Whenever a line in the data holds the string "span", pull that line out.

Top of Collected data

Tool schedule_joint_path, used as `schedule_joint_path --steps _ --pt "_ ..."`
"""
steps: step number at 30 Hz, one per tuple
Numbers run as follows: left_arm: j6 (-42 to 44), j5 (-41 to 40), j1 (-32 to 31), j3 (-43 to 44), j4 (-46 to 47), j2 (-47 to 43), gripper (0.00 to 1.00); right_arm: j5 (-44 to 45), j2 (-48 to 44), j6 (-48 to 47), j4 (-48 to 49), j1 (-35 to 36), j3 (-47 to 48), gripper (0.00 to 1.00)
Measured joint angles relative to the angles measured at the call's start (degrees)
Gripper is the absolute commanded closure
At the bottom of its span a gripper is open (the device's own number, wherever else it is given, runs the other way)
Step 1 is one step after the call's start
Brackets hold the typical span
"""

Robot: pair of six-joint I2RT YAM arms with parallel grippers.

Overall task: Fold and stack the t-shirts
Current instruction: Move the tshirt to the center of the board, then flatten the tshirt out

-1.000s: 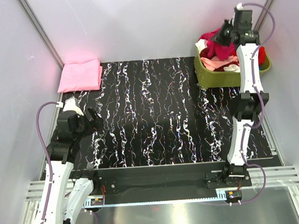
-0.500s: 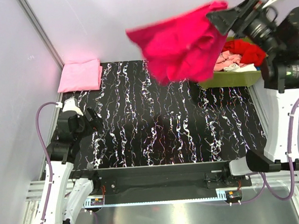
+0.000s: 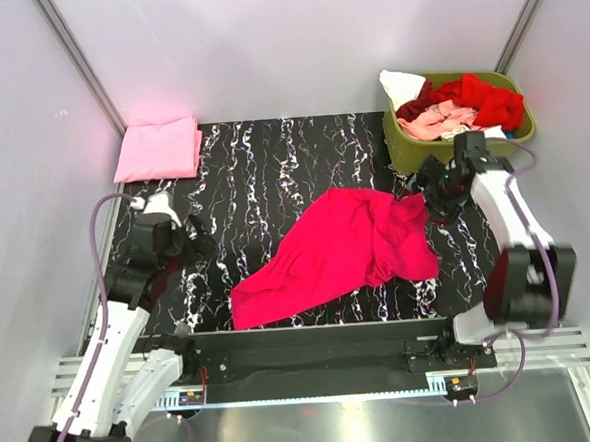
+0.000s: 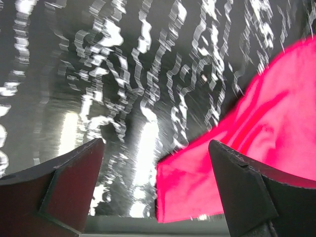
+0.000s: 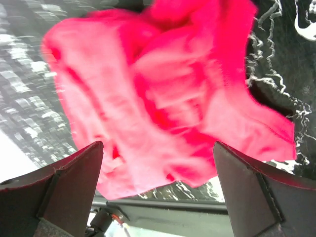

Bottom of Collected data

**Answer space:**
At the bottom of its span a gripper is open (the device's own number, wherever else it is given, runs the other way)
Brackets hold the typical span

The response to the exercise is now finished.